Reproduce exactly the lines from the top of the records below through the line holding "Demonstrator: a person".

**Data extracts:**
Start of Block

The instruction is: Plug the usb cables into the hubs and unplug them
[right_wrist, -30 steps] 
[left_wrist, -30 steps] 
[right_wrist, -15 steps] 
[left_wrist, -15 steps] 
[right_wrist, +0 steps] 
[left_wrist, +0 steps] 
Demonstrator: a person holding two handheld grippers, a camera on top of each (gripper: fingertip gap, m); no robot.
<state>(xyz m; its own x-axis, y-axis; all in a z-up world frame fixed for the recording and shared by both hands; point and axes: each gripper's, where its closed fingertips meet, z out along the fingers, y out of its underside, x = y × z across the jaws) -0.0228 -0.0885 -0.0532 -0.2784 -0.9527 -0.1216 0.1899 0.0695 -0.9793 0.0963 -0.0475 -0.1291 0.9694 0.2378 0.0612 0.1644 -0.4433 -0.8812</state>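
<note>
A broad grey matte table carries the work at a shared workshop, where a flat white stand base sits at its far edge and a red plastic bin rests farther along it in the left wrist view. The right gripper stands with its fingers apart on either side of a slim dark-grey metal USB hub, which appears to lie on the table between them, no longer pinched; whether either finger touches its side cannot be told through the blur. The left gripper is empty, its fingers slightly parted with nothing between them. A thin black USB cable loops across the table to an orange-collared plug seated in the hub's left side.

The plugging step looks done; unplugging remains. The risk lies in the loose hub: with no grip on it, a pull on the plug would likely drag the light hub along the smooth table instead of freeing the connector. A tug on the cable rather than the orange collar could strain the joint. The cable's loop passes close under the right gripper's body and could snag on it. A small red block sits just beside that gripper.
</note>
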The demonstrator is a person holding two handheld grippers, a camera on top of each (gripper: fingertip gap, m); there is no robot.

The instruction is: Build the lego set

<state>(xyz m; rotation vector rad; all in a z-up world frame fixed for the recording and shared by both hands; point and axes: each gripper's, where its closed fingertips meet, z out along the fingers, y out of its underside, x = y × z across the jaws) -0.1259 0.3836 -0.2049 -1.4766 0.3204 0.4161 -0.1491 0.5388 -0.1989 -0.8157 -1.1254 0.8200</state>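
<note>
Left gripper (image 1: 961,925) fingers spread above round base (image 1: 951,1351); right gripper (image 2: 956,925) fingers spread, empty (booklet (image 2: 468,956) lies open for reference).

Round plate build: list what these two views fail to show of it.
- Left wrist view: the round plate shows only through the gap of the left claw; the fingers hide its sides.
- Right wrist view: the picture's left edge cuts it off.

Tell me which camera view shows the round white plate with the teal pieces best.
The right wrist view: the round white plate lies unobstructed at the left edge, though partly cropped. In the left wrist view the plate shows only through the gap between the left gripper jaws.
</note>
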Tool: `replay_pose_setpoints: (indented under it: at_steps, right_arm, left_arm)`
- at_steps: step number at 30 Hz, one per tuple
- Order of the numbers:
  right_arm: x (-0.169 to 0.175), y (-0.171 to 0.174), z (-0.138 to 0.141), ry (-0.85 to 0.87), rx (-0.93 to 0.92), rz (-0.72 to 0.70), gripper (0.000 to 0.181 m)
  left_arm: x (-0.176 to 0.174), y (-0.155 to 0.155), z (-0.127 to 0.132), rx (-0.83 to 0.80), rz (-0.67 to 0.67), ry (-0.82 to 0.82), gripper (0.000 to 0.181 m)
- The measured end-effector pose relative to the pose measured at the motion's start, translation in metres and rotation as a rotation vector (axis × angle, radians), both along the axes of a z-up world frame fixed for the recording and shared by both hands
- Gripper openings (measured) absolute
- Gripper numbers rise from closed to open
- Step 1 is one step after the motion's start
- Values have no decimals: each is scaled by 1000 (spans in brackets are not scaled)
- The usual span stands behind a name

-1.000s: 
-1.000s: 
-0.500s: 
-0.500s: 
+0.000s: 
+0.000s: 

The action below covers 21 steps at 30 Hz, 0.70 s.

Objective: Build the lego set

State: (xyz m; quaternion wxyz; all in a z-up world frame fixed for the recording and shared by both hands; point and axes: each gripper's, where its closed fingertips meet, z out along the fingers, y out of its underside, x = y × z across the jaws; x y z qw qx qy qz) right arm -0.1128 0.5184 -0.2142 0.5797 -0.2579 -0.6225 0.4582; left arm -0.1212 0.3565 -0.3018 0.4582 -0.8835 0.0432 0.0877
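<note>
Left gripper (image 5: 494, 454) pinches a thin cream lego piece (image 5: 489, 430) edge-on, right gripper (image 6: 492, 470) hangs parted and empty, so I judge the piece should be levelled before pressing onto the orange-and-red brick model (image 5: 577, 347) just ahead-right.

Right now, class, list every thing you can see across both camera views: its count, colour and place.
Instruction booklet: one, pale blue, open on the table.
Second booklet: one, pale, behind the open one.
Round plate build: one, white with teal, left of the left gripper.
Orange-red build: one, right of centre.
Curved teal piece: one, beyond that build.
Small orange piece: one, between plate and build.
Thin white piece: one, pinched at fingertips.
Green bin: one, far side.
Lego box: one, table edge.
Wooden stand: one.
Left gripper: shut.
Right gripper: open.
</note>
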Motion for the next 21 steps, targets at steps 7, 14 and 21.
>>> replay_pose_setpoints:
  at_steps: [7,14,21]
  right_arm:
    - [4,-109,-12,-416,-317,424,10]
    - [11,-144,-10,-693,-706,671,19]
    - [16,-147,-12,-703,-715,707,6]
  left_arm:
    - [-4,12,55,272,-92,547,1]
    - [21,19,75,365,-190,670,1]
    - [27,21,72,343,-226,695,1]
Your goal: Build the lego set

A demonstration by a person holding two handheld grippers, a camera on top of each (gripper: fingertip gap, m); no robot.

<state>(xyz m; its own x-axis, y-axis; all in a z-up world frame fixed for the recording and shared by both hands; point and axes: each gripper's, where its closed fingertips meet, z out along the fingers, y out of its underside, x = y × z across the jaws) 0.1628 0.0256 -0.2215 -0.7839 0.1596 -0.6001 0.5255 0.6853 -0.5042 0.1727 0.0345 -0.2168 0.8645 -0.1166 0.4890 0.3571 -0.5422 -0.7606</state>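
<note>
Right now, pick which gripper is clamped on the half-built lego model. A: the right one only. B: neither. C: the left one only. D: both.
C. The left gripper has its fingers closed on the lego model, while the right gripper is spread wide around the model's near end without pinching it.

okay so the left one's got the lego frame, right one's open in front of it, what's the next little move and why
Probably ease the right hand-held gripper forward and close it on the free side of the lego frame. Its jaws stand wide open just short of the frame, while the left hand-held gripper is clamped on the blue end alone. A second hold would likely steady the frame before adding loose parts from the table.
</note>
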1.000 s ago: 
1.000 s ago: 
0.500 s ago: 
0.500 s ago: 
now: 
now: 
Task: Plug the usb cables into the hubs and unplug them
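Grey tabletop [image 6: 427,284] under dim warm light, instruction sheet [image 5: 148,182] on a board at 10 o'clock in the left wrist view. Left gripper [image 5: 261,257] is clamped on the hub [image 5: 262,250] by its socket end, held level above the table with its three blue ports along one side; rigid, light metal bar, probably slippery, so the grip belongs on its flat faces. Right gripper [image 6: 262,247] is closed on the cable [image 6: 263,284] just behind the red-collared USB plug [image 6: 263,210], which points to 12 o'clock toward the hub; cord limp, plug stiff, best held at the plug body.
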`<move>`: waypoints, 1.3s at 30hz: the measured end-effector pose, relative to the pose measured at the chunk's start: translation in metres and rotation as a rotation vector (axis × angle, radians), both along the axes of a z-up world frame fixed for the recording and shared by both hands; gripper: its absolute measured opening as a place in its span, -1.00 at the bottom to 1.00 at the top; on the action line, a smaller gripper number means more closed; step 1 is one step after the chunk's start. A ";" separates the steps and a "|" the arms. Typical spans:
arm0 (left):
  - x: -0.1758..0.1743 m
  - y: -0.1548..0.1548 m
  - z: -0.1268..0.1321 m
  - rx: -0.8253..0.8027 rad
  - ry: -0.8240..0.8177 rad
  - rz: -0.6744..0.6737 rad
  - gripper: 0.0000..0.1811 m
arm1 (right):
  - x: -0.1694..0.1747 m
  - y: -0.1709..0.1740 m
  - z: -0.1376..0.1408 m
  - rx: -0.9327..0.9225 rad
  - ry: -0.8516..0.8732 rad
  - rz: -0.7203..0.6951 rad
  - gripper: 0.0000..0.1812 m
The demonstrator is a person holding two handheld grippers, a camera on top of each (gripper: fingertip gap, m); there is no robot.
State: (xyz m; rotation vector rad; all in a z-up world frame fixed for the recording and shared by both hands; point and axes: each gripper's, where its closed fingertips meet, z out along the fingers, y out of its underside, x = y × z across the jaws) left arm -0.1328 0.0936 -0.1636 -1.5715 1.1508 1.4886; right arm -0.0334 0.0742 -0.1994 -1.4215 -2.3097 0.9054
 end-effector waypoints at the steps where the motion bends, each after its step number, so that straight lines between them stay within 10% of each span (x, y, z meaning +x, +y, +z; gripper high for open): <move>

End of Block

**Finished task:**
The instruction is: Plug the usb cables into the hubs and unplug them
[right_wrist, -30 steps] 
[left_wrist, -30 steps] 
[right_wrist, -15 steps] 
[left_wrist, -15 steps] 
[right_wrist, +0 steps] 
[left_wrist, +0 steps] 
Demonstrator: a person holding two handheld grippers, a camera on top of each (gripper: fingertip gap, m); no robot.

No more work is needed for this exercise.